*What you should do*: Lines with the word "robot" in them are the ones to copy from the records.

[Data provided — start]

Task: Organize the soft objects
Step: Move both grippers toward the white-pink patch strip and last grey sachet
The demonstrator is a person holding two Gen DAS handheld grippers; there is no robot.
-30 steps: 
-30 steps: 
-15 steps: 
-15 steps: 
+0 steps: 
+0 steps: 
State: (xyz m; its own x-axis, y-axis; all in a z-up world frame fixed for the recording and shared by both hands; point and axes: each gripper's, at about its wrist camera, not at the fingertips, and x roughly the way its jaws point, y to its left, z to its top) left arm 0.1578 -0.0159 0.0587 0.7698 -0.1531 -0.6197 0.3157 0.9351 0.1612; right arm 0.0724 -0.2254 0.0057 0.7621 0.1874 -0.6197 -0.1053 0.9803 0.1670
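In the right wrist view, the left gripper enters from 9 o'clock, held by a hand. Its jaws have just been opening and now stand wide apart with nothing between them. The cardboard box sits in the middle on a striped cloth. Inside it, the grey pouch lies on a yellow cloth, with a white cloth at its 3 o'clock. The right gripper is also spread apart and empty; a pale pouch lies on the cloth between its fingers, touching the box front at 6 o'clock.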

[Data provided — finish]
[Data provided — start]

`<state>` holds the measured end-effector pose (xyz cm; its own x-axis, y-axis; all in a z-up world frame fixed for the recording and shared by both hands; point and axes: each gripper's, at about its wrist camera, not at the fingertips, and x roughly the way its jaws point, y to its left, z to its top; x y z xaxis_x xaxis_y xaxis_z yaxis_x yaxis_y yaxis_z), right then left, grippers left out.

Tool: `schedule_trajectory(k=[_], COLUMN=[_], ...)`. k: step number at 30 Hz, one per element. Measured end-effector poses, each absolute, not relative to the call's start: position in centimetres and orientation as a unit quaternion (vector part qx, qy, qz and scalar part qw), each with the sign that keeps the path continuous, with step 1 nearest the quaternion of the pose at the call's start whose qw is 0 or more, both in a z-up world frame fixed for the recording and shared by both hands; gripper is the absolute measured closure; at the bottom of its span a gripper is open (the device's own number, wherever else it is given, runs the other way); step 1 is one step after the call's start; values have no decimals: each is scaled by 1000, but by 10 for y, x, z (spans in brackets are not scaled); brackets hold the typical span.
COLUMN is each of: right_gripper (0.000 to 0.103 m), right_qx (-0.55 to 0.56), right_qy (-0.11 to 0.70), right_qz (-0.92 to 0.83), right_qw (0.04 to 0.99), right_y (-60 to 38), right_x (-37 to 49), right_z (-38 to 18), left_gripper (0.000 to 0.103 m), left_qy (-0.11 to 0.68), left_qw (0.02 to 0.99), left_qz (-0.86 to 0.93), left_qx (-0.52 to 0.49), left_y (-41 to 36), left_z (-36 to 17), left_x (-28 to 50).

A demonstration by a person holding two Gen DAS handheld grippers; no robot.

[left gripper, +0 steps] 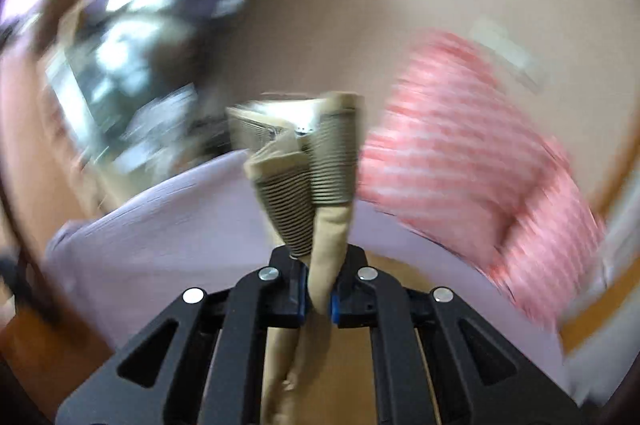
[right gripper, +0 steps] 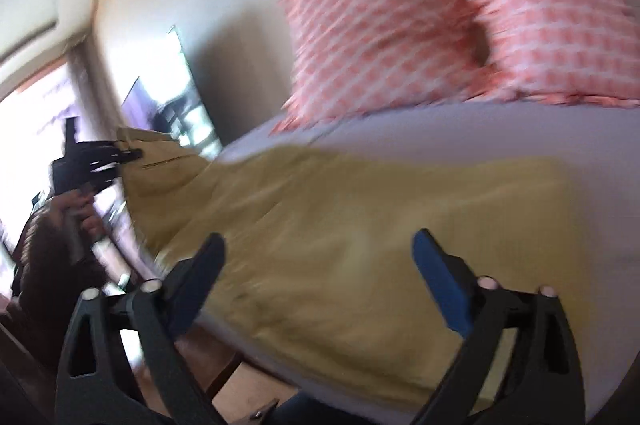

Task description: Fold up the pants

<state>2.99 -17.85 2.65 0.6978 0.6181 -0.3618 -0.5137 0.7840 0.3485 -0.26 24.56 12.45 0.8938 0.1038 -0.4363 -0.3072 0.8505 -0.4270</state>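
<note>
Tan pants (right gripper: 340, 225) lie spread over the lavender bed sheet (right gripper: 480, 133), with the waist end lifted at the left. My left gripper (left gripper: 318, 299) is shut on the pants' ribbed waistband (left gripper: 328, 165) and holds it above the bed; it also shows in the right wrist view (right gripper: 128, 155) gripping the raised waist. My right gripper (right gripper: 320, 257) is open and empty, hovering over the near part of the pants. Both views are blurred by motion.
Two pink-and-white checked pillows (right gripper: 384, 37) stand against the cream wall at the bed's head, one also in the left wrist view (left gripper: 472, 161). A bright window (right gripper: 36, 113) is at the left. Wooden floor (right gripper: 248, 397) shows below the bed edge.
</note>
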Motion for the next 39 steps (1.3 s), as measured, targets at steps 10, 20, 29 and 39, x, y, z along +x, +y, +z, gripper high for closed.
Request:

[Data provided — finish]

*Solution to this exercise*:
The demonstrator is a person holding two Gen DAS handheld grippers; there is no robot.
A demonstration by a person holding two Gen DAS handheld grippers; no robot.

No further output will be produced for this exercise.